Assigned task: Omit every picture, and retype the lines that run from the beginning of the data below through the line containing "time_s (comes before", inclusive.

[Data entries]
◇ ◇ ◇ ◇ ◇ ◇ ◇
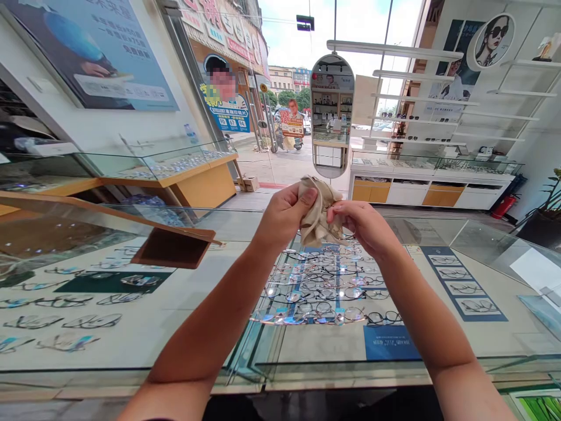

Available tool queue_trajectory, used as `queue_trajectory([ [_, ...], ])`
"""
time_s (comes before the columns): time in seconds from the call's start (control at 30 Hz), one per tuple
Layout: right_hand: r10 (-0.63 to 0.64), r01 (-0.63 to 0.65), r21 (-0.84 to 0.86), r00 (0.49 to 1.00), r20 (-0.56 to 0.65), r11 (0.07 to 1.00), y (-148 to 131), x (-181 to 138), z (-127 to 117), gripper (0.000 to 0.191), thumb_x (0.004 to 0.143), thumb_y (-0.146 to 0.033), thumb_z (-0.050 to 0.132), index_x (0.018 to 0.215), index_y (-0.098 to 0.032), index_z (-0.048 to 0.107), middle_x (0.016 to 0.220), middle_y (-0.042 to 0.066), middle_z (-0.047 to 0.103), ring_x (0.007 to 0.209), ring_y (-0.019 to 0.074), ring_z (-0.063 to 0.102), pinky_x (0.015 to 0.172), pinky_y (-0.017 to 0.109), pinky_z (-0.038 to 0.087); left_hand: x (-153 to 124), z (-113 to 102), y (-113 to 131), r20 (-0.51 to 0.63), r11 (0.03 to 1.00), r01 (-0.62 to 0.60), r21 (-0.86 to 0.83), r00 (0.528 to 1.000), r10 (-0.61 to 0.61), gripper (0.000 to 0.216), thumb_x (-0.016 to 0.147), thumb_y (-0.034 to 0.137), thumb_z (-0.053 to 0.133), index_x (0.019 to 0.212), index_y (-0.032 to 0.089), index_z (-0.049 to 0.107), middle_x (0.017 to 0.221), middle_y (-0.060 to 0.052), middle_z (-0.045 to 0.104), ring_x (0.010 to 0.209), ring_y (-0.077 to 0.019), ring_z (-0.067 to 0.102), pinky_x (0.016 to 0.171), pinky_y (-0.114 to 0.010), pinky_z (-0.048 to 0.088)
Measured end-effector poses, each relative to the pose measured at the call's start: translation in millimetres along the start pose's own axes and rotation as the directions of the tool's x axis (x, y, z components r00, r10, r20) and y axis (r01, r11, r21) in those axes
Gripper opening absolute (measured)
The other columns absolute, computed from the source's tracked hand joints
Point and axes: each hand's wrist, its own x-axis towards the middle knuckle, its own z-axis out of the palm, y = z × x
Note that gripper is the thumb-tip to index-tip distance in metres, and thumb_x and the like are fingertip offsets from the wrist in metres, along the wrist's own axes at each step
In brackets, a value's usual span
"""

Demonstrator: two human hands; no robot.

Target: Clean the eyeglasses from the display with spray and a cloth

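Both my hands are raised above a glass display counter (438,351). My left hand (284,213) pinches a beige cleaning cloth (316,219), thumb pressed on its upper part. My right hand (362,225) is closed on the cloth's other side, where a thin frame of a pair of glasses (339,235) peeks out, mostly wrapped by the cloth. Under the glass lie several rows of spectacles (324,292).
An oval mirror (332,114) stands beyond the counter. A brown tray (170,248) rests on the glass to the left. More display cases (175,169) and wall shelves (421,105) line the shop; a red fire extinguisher (505,206) sits at right.
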Motion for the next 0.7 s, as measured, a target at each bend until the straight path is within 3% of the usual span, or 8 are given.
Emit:
queue_trajectory([
  [0.1,-0.003,0.002,0.037,0.999,0.034,0.999,-2.8,-1.1,-2.6,0.025,0.08,-0.038,0.063,0.064,-0.02,0.069,0.07,-0.001,0.06,0.066,0.0114,0.046,0.067,0.029,0.035,0.0,-2.7,8.2,0.118,0.999,0.04,-0.001,0.992,-0.04,0.049,0.064,0.053,0.099,0.089,0.016,0.078,0.076,-0.003,0.075,0.068,-0.014,0.068,0.063,-0.022,0.057],
  [0.17,-0.005,0.002,0.056,0.998,0.059,0.998,-3.1,-1.6,-3.8,0.024,0.08,-0.036,0.063,0.064,-0.02,0.069,0.07,0.0,0.06,0.067,0.0117,0.048,0.067,0.029,0.035,-1.3,-1.7,10.7,0.119,1.0,0.026,0.007,0.993,-0.026,0.048,0.061,0.045,0.101,0.092,0.016,0.078,0.08,-0.004,0.078,0.071,-0.0155,0.071,0.065,-0.023,0.058],
  [0.27,0.0,-0.004,0.029,0.992,0.127,1.0,-2.0,-2.9,-4.1,0.023,0.082,-0.035,0.065,0.068,-0.02,0.073,0.071,0.0,0.062,0.07,0.0126,0.049,0.071,0.03,0.037,-6.1,6.2,10.7,0.066,1.0,-0.023,-0.001,0.998,0.023,0.044,0.063,0.043,0.101,0.088,0.017,0.075,0.073,-0.002,0.077,0.059,-0.0137,0.069,0.056,-0.022,0.057],
  [0.4,-0.005,-0.003,0.035,0.976,0.217,0.999,1.1,-4.2,-1.7,0.024,0.085,-0.039,0.068,0.074,-0.02,0.076,0.08,0.002,0.069,0.083,0.0156,0.06,0.085,0.031,0.043,-13.3,20.0,8.2,-0.002,0.998,-0.07,-0.008,0.998,0.07,0.044,0.07,0.053,0.095,0.08,0.02,0.068,0.052,0.004,0.064,0.038,-0.0106,0.054,0.039,-0.022,0.044],
  [0.57,-0.009,0.005,0.02,0.973,0.229,1.0,3.9,-2.8,0.2,0.024,0.087,-0.04,0.068,0.075,-0.02,0.076,0.081,0.002,0.069,0.082,0.0152,0.057,0.085,0.032,0.043,-10.3,14.5,3.7,-0.152,0.982,-0.163,0.091,0.973,0.176,0.054,0.079,0.067,0.083,0.066,0.019,0.065,0.052,0.002,0.061,0.043,-0.0075,0.05,0.041,-0.02,0.038],
  [0.7,-0.009,0.005,0.03,0.99,0.141,1.0,-1.6,-3.8,-5.5,0.023,0.084,-0.038,0.066,0.071,-0.02,0.071,0.076,0.0,0.062,0.074,0.0132,0.05,0.074,0.03,0.039,-2.2,0.4,4.4,0.061,0.996,-0.066,0.053,0.996,0.063,0.054,0.08,0.069,0.082,0.079,0.016,0.075,0.067,-0.004,0.073,0.055,-0.0118,0.063,0.051,-0.022,0.051],
])
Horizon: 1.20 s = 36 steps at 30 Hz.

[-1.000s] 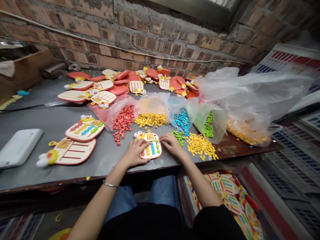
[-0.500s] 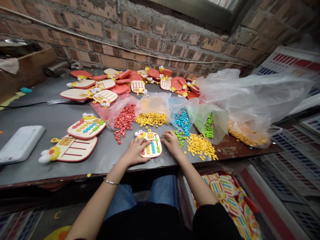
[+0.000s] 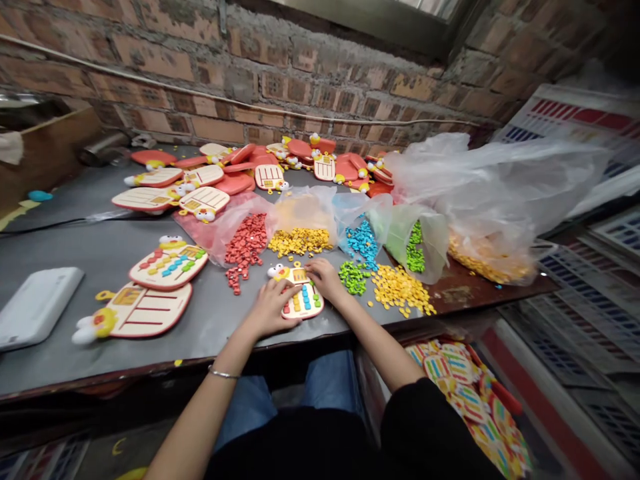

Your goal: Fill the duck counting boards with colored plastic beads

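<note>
Sitting at the bench edge, with blue denim jeans (image 3: 330, 385) in the lap, a black sleeve (image 3: 430, 427) on the right arm and a thin silver bangle (image 3: 223, 375) on the left wrist. Just below on the right, a heap of striped, multicoloured boards (image 3: 463, 380). On the grey metal tabletop (image 3: 75, 260), the left hand (image 3: 273, 308) lying curled over the lower left of a small cream board with a yellow duck head (image 3: 303, 303), and the right hand (image 3: 324, 279) at its upper right, fingertips (image 3: 314, 268) on its top edge. Hands close together, both on the board; any pinch on a single piece impossible to tell. Step in hand, as far as shows: board held under both hands, small coloured pieces (image 3: 303, 301) seated in rows. Just right of it, loose green pieces (image 3: 354, 277) and yellow pieces (image 3: 400, 290); beyond, red, yellow and blue heaps (image 3: 243, 250) against clear plastic bags (image 3: 480, 193). To the left, a filled duck board (image 3: 169, 265), a bare duck board (image 3: 140, 309) and a white plastic slab (image 3: 35, 308). Farther off, a jumble of orange-red board backs (image 3: 240, 183) before a rough brick wall (image 3: 250, 67). No brand or legible writing anywhere.
</note>
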Each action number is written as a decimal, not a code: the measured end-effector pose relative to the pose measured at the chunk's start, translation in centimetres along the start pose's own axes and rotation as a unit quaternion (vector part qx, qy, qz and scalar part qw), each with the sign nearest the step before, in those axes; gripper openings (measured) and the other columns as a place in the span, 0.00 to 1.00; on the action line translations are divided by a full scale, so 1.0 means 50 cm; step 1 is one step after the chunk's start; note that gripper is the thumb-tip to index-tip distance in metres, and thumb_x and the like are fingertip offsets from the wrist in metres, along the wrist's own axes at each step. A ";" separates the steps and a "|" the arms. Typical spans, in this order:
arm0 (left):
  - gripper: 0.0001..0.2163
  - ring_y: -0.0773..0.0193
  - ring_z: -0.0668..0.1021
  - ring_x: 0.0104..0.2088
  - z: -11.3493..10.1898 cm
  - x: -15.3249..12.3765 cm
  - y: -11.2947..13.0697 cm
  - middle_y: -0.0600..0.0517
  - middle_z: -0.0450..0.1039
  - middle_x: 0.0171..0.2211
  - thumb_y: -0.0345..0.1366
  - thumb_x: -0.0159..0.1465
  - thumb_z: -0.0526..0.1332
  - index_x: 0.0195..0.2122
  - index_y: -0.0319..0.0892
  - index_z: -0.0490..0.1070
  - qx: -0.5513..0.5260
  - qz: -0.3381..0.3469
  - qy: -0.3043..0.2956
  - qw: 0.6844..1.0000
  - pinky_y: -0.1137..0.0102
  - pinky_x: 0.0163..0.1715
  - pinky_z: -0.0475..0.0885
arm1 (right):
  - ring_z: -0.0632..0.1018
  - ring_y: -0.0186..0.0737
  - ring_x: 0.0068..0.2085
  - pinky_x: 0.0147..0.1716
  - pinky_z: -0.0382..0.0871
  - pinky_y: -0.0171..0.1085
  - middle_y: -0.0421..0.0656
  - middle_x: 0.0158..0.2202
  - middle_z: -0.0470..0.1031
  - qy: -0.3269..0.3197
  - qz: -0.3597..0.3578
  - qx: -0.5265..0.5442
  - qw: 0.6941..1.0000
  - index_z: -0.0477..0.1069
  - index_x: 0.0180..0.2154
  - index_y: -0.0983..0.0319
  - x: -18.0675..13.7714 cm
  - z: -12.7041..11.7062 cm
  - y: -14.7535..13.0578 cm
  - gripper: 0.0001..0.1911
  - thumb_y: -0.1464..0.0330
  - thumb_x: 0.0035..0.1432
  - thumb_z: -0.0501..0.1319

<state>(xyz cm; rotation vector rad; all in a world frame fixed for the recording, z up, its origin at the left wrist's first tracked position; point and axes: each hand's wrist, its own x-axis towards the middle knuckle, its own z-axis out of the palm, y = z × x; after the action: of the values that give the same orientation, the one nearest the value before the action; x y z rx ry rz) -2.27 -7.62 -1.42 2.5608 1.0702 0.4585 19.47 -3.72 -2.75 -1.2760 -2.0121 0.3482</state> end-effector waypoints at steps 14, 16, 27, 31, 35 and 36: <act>0.31 0.48 0.65 0.50 0.011 0.003 -0.011 0.47 0.64 0.53 0.48 0.54 0.64 0.60 0.52 0.64 0.009 0.014 0.022 1.000 0.57 0.47 0.63 | 0.58 0.52 0.66 0.61 0.53 0.59 0.45 0.58 0.70 -0.082 0.077 -0.106 0.988 0.70 0.55 0.56 -0.064 -0.041 -0.059 0.17 0.68 0.65 0.55; 0.31 0.48 0.66 0.49 0.011 0.003 -0.012 0.47 0.65 0.52 0.48 0.55 0.64 0.60 0.52 0.64 0.011 0.017 0.022 1.000 0.57 0.47 0.64 | 0.60 0.51 0.65 0.62 0.52 0.58 0.43 0.55 0.73 -0.071 0.068 -0.095 0.991 0.73 0.51 0.56 -0.073 -0.049 -0.073 0.15 0.68 0.66 0.54; 0.31 0.47 0.66 0.50 0.007 0.003 -0.011 0.46 0.65 0.53 0.48 0.55 0.63 0.61 0.50 0.64 0.007 0.018 0.018 1.000 0.56 0.48 0.63 | 0.73 0.46 0.38 0.40 0.66 0.44 0.46 0.32 0.75 0.234 0.224 -0.164 0.932 0.72 0.32 0.60 -0.265 -0.174 -0.032 0.09 0.68 0.61 0.54; 0.31 0.48 0.66 0.49 0.008 0.002 -0.011 0.47 0.65 0.53 0.49 0.55 0.63 0.61 0.51 0.63 0.010 0.014 0.015 1.000 0.56 0.48 0.63 | 0.72 0.46 0.38 0.39 0.65 0.42 0.45 0.32 0.73 0.166 0.230 -0.225 0.932 0.70 0.30 0.59 -0.292 -0.170 0.002 0.07 0.70 0.59 0.56; 0.32 0.48 0.66 0.49 0.010 0.000 -0.011 0.47 0.64 0.54 0.49 0.55 0.63 0.61 0.51 0.62 0.009 0.014 0.015 1.000 0.56 0.48 0.63 | 0.72 0.48 0.38 0.39 0.65 0.43 0.47 0.33 0.74 0.146 0.238 -0.237 0.931 0.69 0.30 0.59 -0.298 -0.151 0.014 0.07 0.71 0.60 0.55; 0.32 0.48 0.65 0.49 0.011 0.000 -0.010 0.47 0.64 0.54 0.49 0.56 0.63 0.61 0.51 0.62 0.008 0.015 0.016 1.000 0.57 0.48 0.63 | 0.72 0.48 0.38 0.39 0.65 0.44 0.47 0.33 0.74 0.148 0.240 -0.227 0.932 0.69 0.30 0.60 -0.299 -0.148 0.014 0.07 0.71 0.60 0.55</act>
<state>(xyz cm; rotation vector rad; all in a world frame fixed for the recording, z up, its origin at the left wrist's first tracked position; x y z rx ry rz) -2.37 -7.36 -2.11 2.5946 1.0524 0.5010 28.86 -17.43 -4.28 -1.9850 -1.5525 -0.1015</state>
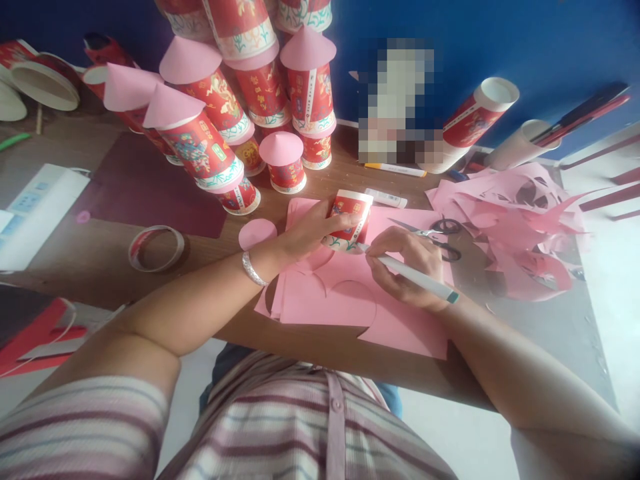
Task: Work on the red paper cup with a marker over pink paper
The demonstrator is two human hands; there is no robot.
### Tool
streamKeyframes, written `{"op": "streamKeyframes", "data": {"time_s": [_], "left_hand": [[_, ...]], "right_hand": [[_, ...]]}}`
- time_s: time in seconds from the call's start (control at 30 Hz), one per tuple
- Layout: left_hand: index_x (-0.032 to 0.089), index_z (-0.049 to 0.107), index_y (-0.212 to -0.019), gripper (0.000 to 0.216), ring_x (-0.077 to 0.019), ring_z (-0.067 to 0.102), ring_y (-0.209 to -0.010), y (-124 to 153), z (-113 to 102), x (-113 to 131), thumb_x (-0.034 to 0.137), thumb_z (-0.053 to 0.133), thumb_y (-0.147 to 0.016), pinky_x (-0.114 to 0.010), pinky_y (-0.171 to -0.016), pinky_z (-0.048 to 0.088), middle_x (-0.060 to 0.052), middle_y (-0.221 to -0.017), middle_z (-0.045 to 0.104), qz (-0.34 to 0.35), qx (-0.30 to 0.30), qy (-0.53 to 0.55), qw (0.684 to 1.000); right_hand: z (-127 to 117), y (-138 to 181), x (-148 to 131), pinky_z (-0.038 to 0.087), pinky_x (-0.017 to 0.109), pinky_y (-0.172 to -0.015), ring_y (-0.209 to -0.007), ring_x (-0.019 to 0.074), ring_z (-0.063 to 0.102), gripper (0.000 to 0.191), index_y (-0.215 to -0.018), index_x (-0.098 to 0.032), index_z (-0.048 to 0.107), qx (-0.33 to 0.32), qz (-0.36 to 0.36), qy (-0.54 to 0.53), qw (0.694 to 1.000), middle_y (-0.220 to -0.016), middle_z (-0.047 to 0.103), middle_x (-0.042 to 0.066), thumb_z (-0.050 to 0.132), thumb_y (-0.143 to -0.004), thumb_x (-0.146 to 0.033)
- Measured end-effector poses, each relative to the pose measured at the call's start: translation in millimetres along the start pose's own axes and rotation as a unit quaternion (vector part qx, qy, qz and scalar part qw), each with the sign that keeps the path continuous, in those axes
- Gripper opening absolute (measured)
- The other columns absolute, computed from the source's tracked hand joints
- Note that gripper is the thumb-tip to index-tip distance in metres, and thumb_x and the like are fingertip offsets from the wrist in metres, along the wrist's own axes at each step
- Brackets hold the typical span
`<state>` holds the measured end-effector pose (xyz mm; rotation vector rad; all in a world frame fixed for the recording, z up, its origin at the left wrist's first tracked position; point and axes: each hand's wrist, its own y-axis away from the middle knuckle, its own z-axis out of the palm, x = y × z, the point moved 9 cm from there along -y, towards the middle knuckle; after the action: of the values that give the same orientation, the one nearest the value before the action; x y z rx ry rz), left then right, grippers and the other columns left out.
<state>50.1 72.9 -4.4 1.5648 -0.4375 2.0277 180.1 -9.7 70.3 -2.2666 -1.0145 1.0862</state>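
Observation:
My left hand (320,230) is wrapped round a red paper cup (353,210) with a white band and green drawn marks at its lower end. In my right hand (407,263) is a white marker pen (423,279) with a green end, its tip at the cup's lower band. Under both hands lie pink paper sheets (325,303) with curved outlines on them. Scissors (437,233) with black handles rest on the paper just beyond my right hand. A white glue stick (385,198) lies behind the cup.
Stacked red cups with pink cone tops (190,133) stand at the back left. Pink paper scraps (520,227) are heaped on the right. A tape roll (156,248) and a pink disc (257,235) lie to the left. A pen holder (525,143) stands back right.

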Motion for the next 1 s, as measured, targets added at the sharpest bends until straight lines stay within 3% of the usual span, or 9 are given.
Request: {"op": "streamKeyframes", "data": {"time_s": [0.37,1.0], "left_hand": [[0.019,0.069,-0.089,0.038,-0.0141,0.066,-0.078,-0.4,-1.6,-6.2,0.049,0.092,-0.091,-0.028,-0.075,0.06,-0.001,-0.085,0.072,-0.019,0.004,0.013,1.0],[0.021,0.065,-0.094,0.042,-0.0132,0.065,-0.077,-0.9,-5.5,-11.7,0.049,0.096,-0.088,-0.027,-0.075,0.059,0.001,-0.085,0.07,-0.022,0.016,0.024,0.999]], "right_hand": [[1.1,-1.4,-1.5,0.062,0.04,-0.055,-0.064,0.0224,0.075,0.035,-0.109,-0.034,0.065,0.004,-0.011,0.013,1.0,-0.084,0.08,-0.001,0.071,-0.096,-0.002],[0.3,0.6,1.8,0.061,0.04,-0.058,-0.066,0.0222,0.075,0.033,-0.111,-0.032,0.069,0.012,-0.01,0.0,1.0,-0.085,0.078,-0.001,0.072,-0.097,-0.002]]}}
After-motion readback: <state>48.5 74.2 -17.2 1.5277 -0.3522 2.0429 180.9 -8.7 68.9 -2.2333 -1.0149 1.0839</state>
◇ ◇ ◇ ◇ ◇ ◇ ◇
Task result:
Available tool queue_trajectory, used as `queue_trajectory([ [_, ...], ])`
"""
time_s (comes before the columns): time in seconds from the call's start (control at 30 Hz), one per tuple

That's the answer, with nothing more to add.